### Task item
Write out the stretch of lines below that begins at the line with "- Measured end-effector" and ends at the line with "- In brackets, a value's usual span", including both, exactly as given and nothing more.
------------------------------------------------
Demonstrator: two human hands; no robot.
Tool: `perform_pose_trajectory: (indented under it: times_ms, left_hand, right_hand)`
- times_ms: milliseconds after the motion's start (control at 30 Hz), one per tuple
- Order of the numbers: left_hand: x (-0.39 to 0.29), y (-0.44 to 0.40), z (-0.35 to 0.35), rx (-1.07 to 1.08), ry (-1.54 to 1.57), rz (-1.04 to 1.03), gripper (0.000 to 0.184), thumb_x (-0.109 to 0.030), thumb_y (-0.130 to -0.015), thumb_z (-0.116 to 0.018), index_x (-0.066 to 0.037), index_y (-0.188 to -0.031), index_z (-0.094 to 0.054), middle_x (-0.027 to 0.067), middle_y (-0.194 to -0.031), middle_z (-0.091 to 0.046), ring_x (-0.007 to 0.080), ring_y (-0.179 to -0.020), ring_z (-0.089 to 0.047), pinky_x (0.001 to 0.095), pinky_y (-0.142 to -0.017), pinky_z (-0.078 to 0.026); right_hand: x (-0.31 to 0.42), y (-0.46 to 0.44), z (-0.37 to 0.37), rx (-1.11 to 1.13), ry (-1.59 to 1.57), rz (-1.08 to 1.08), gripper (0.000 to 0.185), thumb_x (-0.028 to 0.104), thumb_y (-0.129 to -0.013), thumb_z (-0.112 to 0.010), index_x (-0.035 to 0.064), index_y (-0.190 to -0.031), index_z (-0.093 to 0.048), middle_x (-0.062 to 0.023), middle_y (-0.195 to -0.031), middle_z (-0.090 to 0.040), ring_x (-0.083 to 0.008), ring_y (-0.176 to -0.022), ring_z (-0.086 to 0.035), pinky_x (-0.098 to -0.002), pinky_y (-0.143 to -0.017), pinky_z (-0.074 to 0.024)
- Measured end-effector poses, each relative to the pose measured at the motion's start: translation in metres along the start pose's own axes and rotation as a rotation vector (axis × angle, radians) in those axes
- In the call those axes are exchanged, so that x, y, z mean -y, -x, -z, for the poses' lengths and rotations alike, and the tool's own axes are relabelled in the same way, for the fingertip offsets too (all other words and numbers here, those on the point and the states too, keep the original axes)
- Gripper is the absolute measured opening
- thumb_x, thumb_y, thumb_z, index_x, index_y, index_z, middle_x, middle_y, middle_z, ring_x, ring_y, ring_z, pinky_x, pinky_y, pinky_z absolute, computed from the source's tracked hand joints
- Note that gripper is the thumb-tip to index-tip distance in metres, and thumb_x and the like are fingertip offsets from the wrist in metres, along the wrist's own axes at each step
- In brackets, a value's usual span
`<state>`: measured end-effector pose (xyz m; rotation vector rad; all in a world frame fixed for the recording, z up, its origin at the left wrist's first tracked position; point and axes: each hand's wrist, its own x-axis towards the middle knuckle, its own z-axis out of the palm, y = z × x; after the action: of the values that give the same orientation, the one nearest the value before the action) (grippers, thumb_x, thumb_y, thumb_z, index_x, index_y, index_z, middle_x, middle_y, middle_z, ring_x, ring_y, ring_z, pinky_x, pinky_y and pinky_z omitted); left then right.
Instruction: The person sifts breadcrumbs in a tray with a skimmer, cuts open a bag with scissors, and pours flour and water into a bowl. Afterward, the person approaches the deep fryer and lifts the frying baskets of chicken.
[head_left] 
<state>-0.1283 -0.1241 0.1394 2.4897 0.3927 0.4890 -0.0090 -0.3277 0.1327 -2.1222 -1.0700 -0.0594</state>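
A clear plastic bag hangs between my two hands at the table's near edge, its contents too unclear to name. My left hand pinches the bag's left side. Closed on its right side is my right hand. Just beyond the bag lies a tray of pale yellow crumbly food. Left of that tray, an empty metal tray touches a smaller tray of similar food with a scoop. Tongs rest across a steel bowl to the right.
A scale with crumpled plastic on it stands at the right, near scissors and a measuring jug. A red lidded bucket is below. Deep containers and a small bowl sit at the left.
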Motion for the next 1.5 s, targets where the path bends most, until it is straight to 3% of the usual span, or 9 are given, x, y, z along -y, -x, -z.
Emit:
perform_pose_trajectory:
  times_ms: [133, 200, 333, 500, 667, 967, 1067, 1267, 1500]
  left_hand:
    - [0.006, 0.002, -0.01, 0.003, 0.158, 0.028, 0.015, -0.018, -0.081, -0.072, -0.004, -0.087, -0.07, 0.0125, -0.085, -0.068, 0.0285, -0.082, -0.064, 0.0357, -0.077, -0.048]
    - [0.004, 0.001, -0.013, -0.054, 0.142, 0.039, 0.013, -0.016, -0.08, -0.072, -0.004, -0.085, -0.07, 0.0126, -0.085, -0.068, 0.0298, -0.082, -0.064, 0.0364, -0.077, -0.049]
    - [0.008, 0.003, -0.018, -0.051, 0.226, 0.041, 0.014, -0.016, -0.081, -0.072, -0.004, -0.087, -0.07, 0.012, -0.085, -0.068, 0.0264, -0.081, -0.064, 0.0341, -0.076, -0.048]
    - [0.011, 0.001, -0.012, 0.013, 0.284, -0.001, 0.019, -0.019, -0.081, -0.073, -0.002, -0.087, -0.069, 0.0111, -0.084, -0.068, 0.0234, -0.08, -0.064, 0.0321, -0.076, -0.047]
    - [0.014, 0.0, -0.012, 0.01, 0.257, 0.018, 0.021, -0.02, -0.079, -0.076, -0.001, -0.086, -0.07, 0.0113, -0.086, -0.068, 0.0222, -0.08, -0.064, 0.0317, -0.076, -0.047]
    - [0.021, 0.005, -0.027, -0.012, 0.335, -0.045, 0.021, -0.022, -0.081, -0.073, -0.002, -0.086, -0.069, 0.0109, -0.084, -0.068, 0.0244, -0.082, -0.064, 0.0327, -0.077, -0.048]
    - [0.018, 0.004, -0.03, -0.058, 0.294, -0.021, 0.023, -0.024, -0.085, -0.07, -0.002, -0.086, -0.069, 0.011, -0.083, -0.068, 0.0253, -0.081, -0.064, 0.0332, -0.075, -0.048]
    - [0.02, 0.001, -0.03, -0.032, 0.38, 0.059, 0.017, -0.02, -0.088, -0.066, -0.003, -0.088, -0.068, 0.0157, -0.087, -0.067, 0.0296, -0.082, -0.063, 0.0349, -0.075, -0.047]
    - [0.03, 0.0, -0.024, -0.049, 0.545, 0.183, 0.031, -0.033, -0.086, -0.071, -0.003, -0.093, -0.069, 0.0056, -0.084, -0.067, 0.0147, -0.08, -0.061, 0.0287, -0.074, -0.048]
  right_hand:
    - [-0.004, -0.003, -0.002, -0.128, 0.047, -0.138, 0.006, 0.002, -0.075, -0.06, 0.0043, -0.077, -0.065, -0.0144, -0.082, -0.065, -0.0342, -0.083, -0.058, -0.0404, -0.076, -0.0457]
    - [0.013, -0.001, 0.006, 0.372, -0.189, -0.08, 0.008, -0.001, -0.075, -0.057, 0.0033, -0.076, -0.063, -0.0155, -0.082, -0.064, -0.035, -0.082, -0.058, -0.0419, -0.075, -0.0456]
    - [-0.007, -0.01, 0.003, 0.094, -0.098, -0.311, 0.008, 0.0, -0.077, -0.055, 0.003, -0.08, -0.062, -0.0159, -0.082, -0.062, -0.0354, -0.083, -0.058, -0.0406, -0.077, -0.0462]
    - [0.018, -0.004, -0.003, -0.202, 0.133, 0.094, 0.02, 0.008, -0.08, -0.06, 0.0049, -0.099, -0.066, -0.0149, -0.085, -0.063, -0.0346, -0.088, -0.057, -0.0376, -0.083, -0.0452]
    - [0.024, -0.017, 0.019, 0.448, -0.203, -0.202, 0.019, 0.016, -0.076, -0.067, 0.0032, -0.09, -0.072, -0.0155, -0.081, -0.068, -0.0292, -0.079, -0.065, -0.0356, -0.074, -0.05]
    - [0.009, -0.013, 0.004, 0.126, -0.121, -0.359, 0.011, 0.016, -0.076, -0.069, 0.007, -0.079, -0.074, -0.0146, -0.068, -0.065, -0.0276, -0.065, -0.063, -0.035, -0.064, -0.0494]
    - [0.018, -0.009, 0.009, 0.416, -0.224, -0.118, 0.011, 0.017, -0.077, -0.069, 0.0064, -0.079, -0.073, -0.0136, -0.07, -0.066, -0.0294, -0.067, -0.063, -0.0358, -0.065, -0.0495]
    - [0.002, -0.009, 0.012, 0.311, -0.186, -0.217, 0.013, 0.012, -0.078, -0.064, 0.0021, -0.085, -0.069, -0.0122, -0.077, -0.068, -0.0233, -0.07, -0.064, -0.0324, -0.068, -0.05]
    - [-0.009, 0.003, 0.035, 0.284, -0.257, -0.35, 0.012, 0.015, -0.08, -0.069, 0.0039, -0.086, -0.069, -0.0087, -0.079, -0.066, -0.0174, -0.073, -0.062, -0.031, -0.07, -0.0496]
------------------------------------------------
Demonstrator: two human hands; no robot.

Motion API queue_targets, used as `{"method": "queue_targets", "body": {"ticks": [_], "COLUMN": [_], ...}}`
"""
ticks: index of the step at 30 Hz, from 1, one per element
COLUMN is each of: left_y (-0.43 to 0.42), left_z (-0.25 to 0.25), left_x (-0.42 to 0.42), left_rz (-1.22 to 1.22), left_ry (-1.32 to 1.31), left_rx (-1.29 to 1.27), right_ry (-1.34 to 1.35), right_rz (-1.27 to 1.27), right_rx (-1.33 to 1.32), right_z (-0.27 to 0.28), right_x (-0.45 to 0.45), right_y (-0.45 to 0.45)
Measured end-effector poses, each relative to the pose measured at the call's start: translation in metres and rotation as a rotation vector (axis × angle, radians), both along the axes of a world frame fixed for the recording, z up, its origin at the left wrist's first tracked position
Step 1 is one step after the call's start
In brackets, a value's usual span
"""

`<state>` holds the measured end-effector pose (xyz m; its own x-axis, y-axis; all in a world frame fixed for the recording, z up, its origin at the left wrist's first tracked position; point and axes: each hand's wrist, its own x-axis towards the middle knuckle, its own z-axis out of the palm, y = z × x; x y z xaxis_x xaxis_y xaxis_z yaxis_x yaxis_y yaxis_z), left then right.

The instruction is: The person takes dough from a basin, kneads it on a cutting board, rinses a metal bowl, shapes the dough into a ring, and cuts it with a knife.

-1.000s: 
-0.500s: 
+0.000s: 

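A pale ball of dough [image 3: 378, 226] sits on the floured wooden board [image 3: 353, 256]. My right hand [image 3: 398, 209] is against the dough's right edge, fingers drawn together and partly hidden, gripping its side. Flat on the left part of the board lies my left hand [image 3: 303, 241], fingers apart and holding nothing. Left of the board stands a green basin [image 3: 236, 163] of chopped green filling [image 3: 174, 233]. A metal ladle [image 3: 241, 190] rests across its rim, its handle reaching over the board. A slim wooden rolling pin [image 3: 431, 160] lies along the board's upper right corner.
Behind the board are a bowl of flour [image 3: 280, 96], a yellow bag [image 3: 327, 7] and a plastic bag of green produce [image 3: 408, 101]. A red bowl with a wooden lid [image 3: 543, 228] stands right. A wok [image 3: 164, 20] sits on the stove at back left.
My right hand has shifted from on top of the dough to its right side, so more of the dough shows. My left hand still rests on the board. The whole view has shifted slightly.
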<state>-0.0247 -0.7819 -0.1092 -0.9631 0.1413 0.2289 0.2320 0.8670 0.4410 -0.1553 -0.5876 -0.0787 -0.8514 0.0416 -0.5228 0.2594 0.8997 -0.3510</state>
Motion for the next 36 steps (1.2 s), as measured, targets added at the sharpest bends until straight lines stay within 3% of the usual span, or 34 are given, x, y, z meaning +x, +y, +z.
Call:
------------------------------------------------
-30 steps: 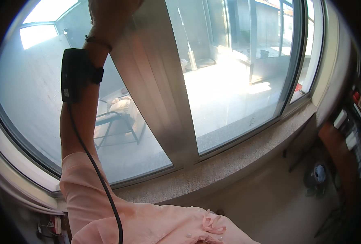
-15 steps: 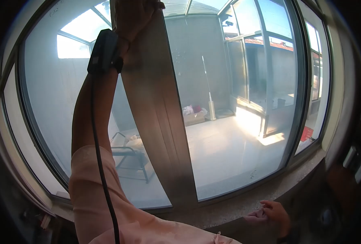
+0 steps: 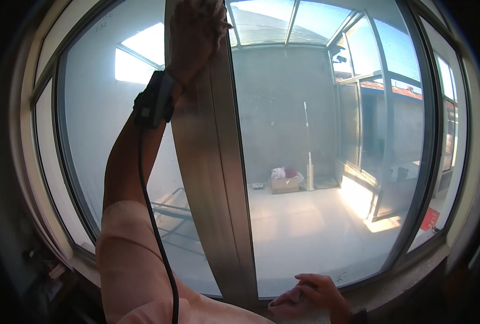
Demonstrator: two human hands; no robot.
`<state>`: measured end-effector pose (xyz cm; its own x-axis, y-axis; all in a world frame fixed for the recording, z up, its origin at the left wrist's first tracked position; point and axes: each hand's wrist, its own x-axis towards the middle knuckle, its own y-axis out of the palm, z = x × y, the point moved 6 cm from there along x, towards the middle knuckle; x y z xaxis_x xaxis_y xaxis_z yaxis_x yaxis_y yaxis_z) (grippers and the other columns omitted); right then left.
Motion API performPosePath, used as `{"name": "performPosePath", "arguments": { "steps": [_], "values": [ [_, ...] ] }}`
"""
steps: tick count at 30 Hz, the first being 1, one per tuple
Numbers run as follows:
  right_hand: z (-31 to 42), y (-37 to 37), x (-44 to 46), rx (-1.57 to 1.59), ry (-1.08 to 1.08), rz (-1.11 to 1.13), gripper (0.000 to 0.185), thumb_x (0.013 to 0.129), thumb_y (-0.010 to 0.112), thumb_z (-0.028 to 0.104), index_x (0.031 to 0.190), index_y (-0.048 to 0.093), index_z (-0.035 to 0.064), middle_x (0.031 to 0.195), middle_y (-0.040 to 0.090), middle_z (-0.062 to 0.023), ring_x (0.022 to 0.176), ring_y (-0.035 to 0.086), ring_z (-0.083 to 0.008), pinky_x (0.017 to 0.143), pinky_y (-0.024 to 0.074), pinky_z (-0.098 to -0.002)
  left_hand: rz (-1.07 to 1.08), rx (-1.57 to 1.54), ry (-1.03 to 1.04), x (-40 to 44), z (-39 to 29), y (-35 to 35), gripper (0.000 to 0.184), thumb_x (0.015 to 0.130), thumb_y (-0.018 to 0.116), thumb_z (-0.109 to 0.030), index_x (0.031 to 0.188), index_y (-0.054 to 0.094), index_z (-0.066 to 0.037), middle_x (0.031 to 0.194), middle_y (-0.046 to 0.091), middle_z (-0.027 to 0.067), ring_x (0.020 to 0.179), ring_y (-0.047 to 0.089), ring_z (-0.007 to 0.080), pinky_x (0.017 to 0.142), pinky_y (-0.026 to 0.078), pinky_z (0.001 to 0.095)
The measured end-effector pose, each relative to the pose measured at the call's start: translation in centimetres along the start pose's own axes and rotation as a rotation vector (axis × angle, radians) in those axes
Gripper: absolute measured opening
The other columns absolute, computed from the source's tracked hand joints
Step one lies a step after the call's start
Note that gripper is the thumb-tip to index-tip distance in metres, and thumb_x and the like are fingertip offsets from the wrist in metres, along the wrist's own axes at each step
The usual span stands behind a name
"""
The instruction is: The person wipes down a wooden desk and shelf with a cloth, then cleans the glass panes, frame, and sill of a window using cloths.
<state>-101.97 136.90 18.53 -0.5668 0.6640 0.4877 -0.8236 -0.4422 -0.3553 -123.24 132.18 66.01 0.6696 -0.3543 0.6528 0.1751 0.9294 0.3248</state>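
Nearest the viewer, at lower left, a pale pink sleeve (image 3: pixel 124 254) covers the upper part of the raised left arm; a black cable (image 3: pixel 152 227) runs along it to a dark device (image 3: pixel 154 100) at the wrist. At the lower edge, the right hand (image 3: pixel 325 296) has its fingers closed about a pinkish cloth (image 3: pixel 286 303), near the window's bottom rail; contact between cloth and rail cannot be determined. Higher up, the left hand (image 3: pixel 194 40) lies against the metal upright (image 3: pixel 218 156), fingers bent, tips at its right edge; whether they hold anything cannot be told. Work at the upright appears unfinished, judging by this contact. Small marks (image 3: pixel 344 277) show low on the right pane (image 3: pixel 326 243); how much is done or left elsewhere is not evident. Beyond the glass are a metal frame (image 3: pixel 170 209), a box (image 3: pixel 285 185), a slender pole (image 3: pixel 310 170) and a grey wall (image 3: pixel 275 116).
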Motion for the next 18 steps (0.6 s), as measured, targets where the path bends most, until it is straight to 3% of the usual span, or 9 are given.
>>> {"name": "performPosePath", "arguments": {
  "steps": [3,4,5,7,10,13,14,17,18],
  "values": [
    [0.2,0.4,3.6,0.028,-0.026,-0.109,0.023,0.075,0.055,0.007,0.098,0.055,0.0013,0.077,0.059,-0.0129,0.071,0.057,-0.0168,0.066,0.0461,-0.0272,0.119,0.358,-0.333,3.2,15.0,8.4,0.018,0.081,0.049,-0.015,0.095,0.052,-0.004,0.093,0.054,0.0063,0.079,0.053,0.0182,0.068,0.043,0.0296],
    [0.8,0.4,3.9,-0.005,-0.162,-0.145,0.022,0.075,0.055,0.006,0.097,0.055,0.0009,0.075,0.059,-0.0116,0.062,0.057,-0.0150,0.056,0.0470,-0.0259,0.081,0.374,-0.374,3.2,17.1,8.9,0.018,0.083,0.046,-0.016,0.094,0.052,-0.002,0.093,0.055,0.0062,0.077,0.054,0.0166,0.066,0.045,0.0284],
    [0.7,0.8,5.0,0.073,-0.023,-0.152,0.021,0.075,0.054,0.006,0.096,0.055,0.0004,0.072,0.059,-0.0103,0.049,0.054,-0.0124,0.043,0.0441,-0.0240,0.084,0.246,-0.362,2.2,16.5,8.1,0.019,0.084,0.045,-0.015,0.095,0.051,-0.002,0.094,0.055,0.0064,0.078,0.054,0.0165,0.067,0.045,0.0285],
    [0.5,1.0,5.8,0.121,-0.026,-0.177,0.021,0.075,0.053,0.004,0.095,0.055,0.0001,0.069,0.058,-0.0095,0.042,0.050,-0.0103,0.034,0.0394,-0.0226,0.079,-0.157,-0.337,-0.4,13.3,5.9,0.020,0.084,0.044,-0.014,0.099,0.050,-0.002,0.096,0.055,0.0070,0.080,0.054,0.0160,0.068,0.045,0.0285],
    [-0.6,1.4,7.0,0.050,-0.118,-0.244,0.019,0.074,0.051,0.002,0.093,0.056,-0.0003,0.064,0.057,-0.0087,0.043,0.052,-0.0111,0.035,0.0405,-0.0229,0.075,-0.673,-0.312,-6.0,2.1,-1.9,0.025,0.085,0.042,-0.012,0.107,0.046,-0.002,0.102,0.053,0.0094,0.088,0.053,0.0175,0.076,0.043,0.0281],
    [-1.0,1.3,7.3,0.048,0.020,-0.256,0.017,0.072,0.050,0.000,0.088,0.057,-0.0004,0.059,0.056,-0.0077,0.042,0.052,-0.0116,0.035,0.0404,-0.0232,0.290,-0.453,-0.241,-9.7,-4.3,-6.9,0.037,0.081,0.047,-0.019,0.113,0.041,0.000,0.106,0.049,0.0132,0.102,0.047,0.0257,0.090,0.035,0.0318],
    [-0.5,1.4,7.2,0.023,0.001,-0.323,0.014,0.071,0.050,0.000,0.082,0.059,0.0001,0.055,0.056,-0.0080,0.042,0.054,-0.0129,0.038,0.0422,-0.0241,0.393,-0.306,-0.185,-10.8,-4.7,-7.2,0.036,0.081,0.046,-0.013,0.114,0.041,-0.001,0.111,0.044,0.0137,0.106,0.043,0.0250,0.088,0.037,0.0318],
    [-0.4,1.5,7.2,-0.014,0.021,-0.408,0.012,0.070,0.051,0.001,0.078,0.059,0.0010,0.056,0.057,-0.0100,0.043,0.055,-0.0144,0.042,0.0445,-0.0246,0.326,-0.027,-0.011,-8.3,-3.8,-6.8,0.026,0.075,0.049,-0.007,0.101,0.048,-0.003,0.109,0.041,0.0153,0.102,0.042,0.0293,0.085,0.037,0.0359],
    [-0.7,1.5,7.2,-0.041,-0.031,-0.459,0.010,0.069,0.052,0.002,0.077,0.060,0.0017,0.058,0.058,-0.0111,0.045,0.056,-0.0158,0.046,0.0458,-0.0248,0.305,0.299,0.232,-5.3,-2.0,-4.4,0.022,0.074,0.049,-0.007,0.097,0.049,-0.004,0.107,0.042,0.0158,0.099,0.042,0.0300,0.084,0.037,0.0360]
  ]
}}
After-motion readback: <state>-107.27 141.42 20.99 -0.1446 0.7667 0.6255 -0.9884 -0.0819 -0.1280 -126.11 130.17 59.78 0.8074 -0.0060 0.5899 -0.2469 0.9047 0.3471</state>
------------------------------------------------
### Task solution
- Measured end-effector poses, each relative to the pose measured at the motion's start: translation in metres along the start pose's own axes and rotation as a rotation vector (axis × angle, radians) in those axes
- In the call those axes are exchanged, so that x, y, z mean -y, -x, -z, for the poses' lengths and rotations alike, and the tool's own axes are relabelled in the same way, for the fingertip offsets too (all other words and numbers here, those on the point and the states too, keep the original axes)
- Gripper is the absolute measured opening
- thumb_x, thumb_y, thumb_z, index_x, index_y, index_z, middle_x, middle_y, middle_z, ring_x, ring_y, ring_z, pinky_x, pinky_y, pinky_z absolute, computed from the source's tracked hand joints
- Note that gripper is the thumb-tip to index-tip distance in metres, and thumb_x and the like are fingertip offsets from the wrist in metres, along the wrist's own axes at each step
- In brackets, a value's usual span

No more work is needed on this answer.